# TASK GOAL
Using the data below, please return every line exactly as given.

- - - - -

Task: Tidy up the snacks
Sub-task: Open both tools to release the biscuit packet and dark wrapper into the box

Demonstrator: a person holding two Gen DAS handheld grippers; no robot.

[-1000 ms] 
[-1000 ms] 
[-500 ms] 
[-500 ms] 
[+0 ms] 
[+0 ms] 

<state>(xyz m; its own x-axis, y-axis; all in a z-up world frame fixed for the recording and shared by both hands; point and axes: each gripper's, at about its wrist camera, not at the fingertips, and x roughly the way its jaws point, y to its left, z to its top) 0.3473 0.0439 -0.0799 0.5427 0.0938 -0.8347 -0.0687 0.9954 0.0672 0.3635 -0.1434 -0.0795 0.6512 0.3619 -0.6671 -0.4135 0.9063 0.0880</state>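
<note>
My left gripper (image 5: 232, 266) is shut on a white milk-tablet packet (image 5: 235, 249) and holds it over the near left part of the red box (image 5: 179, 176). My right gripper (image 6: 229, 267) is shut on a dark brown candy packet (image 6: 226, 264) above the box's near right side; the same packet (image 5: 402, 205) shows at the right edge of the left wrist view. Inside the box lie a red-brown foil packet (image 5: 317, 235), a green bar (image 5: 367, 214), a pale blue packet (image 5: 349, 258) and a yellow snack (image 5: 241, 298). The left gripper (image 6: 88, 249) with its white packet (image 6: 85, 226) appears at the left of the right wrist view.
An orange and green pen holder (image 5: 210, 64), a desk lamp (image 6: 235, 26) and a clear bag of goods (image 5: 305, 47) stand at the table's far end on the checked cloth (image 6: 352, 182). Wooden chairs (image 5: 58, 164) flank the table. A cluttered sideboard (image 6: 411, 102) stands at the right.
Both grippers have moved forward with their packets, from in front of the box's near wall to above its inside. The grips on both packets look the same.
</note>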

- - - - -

# WRITTEN RESPONSE
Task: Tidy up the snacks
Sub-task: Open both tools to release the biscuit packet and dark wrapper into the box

Demonstrator: a person holding two Gen DAS handheld grippers; no robot.

[-1000 ms] 
[-1000 ms] 
[-500 ms] 
[-500 ms] 
[+0 ms] 
[+0 ms] 

<state>(xyz m; its own x-axis, y-axis; all in a z-up world frame fixed for the recording and shared by both hands; point and axes: each gripper's, at about its wrist camera, not at the fingertips, and x roughly the way its jaws point, y to its left, z to its top) 0.3473 0.0439 -0.0799 0.5427 0.0938 -0.8347 -0.0687 0.9954 0.0672 0.3635 -0.1434 -0.0795 0.6512 0.3619 -0.6671 -0.4135 0.9063 0.0880</state>
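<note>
My left gripper (image 5: 232, 266) is shut on a white milk-tablet packet (image 5: 235, 249) and holds it over the near left part of the red box (image 5: 179, 176). My right gripper (image 6: 229, 267) is shut on a dark brown candy packet (image 6: 226, 264) above the box's near right side; the same packet (image 5: 402, 205) shows at the right edge of the left wrist view. Inside the box lie a red-brown foil packet (image 5: 317, 235), a green bar (image 5: 367, 214), a pale blue packet (image 5: 349, 258) and a yellow snack (image 5: 241, 298). The left gripper (image 6: 88, 249) with its white packet (image 6: 85, 226) appears at the left of the right wrist view.
An orange and green pen holder (image 5: 210, 64), a desk lamp (image 6: 235, 26) and a clear bag of goods (image 5: 305, 47) stand at the table's far end on the checked cloth (image 6: 352, 182). Wooden chairs (image 5: 58, 164) flank the table. A cluttered sideboard (image 6: 411, 102) stands at the right.
Both grippers have moved forward with their packets, from in front of the box's near wall to above its inside. The grips on both packets look the same.
</note>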

No more work is left in this exercise.